Patient-clinician relationship seems to affect adherence to analgesic use in cancer patients

a cross sectional study in a Taiwanese population

Pi-Ling Chou, Kun-Ming Rau, Ta-Wei Yu, Tai-Lin Huang, Jia-Ling Sun, Shu-Yi Wang, Chia-Chin Lin

Research output: Contribution to journalArticle

Abstract

Objectives: Patient satisfaction can provide a measure of service quality and serve as a predictor of health-related behaviors. Little is known about how patients' satisfaction with clinician-patient interactions affects their adherence to taking analgesics.

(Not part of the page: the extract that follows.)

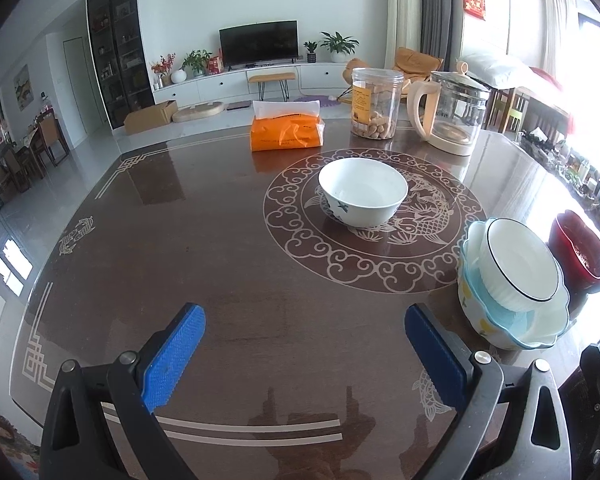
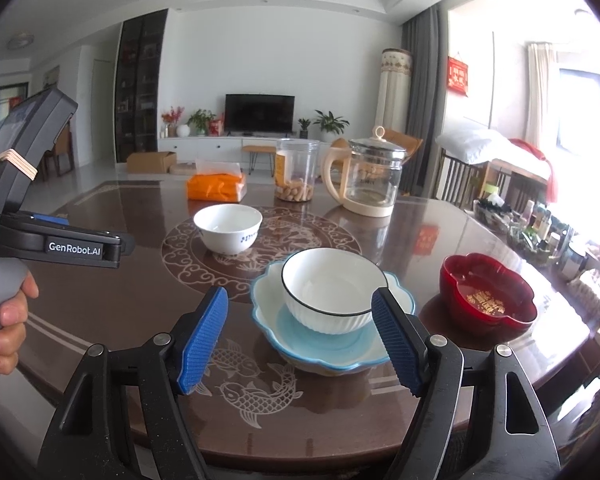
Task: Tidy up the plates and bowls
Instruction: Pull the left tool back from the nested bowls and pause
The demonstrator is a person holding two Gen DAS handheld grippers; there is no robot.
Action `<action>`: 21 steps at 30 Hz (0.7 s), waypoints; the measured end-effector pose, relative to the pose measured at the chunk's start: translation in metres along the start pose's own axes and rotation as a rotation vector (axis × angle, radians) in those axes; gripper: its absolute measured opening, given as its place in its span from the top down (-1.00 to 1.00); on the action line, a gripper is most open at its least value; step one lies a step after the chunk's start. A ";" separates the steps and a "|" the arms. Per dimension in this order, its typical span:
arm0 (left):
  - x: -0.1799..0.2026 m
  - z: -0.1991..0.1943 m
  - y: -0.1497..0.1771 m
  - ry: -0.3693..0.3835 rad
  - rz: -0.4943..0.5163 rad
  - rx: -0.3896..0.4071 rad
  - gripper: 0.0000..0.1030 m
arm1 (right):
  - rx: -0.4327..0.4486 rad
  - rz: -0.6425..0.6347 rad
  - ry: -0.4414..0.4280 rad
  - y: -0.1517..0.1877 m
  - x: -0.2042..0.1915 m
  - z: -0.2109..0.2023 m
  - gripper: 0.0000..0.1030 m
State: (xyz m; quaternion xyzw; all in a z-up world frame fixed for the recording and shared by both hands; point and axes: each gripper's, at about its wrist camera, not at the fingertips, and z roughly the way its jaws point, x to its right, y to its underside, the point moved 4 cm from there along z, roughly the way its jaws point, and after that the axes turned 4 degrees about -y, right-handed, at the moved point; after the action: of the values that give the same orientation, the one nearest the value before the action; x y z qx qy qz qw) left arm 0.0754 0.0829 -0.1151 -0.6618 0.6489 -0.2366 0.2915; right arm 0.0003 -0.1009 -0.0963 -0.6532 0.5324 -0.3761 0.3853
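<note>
Left gripper: jaws spread, nothing held; blue-patterned white bowl seen well ahead of jaws, alone on table.
Right gripper: jaws spread, nothing pinched; black-rimmed ribbed bowl nested in blue scalloped bowl, both just ahead, betw. fingertips.
Red bowl to right of right jaws, apart from stack.
Progress judged partial: one nesting done; patterned bowl & red bowl left to be stacked. No plates seen.

Black-rimmed white bowl in a blue-edged scalloped dish, red lobed bowl, dark brown fish-patterned table.
</note>
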 end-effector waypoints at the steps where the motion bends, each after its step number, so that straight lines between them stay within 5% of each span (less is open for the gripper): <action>1: 0.000 0.001 0.001 0.016 -0.001 -0.001 -0.94 | 0.007 -0.001 -0.003 0.000 0.000 -0.002 -0.51; 7: 0.007 0.011 0.010 0.069 0.023 -0.025 -0.94 | 0.046 -0.012 -0.023 0.001 -0.003 -0.012 -0.51; 21: -0.020 0.021 0.006 -0.046 -0.021 -0.064 -0.94 | 0.058 -0.016 -0.022 0.001 -0.001 -0.013 -0.51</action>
State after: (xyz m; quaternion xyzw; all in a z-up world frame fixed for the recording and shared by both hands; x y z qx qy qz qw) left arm 0.0846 0.1044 -0.1327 -0.6830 0.6422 -0.2035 0.2824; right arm -0.0122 -0.1009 -0.0915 -0.6502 0.5118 -0.3869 0.4069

The purposes of this study were to (1) investigate the predictors of patients' satisfaction with clinicians, and (2) examine whether patients' satisfaction with their clinicians can improve adherence to analgesic use.

Design: A cross-sectional and descriptive design was used.

Setting: Outpatient oncology clinic at a medical center in Taiwan.

Participants: A convenience sample (N = 309) was recruited.

Main outcome measures: The Medical Interview Satisfaction Scale 21 - Chinese Version, Short Version of the Barriers Questionnaire - Taiwan Form, Taiwanese version of the Morisky Medication Adherence Measure, and Interpersonal Physician Trust Scale - Chinese version, and Brief Pain Inventory Chinese Version.

Results: Variables that could significantly predict patients' satisfaction were patient age and trust in clinicians, which together accounted for 33% of the total variance. Patients' satisfaction with their clinicians significantly predicted patients' adherence to medication use (OR = 3.10, P < 0.05). There was an interactive effect (OR = 0.12, P < 0.05) between patients' satisfaction and barriers to analgesic use. Correlation coefficients between barriers to analgesic use and patients' adherence are -0.52 (P < 0.001) and -0.13 (P = 0.20) in the higher satisfaction and lower satisfaction patients, respectively.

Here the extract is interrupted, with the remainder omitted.